### Exercise
Restate word for word the lines of the records below, starting at the line that contains "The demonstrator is" and ending at the line that contains "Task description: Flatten", with both of those lines included and nothing else.

### Supplied records
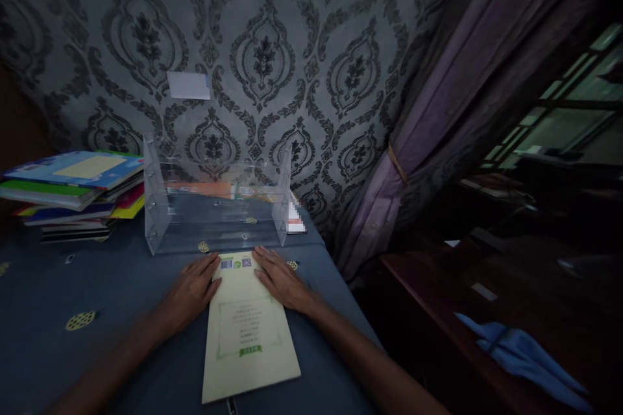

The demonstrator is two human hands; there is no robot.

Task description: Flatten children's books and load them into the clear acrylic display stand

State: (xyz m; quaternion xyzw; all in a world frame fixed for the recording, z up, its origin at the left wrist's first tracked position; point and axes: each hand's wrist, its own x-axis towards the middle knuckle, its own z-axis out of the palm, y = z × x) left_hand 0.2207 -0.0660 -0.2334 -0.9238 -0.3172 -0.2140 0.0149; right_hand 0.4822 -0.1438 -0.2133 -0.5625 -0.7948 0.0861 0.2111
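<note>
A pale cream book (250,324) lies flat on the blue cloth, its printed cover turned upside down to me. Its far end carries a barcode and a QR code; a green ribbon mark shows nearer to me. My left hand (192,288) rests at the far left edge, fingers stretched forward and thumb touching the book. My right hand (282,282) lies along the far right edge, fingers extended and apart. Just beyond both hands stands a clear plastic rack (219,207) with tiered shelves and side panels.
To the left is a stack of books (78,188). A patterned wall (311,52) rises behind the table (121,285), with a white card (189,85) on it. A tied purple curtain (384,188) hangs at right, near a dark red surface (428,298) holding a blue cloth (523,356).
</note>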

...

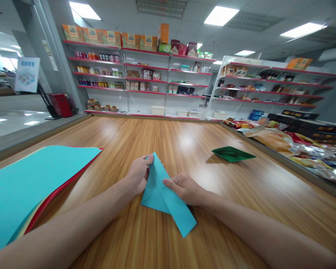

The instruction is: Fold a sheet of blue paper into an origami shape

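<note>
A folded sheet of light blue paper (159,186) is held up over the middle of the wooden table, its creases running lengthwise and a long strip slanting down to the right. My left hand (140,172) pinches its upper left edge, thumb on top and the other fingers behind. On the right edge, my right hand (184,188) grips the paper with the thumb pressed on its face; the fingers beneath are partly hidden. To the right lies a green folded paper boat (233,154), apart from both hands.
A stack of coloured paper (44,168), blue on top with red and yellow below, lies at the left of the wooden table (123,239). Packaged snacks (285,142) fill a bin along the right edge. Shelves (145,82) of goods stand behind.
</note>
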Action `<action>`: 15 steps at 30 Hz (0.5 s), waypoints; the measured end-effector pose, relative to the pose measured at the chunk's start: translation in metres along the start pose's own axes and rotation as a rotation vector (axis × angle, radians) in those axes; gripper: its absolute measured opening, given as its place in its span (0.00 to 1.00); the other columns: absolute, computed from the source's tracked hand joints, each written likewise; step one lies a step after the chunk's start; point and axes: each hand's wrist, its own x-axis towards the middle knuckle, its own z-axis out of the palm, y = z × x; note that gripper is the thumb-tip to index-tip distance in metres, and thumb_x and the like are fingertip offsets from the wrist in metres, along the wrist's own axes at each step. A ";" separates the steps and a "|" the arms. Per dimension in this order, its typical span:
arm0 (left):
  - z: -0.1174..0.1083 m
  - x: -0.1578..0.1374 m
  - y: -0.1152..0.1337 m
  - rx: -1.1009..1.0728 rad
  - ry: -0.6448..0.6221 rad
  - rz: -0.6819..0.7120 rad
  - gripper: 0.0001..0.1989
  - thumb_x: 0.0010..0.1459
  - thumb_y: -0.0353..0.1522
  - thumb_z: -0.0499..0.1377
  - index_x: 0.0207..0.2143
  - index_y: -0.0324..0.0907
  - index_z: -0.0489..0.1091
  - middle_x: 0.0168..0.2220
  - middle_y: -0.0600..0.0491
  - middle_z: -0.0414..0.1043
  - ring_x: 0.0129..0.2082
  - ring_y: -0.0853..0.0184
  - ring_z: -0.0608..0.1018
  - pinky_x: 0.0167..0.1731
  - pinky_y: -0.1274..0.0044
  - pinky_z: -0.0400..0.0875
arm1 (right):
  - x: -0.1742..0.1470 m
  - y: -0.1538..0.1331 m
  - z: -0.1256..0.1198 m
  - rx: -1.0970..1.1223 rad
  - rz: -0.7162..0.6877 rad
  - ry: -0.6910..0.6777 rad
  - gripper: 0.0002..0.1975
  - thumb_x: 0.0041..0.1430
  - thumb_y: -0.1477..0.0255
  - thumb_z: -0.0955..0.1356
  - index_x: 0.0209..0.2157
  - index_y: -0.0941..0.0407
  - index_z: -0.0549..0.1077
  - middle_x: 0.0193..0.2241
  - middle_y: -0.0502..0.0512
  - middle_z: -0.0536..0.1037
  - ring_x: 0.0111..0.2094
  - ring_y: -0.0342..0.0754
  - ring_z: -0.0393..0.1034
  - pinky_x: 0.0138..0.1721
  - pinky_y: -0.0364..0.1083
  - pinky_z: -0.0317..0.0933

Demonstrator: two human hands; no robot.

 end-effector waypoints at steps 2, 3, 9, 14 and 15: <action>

### Answer to this task
The demonstrator is two human hands; there is no robot.

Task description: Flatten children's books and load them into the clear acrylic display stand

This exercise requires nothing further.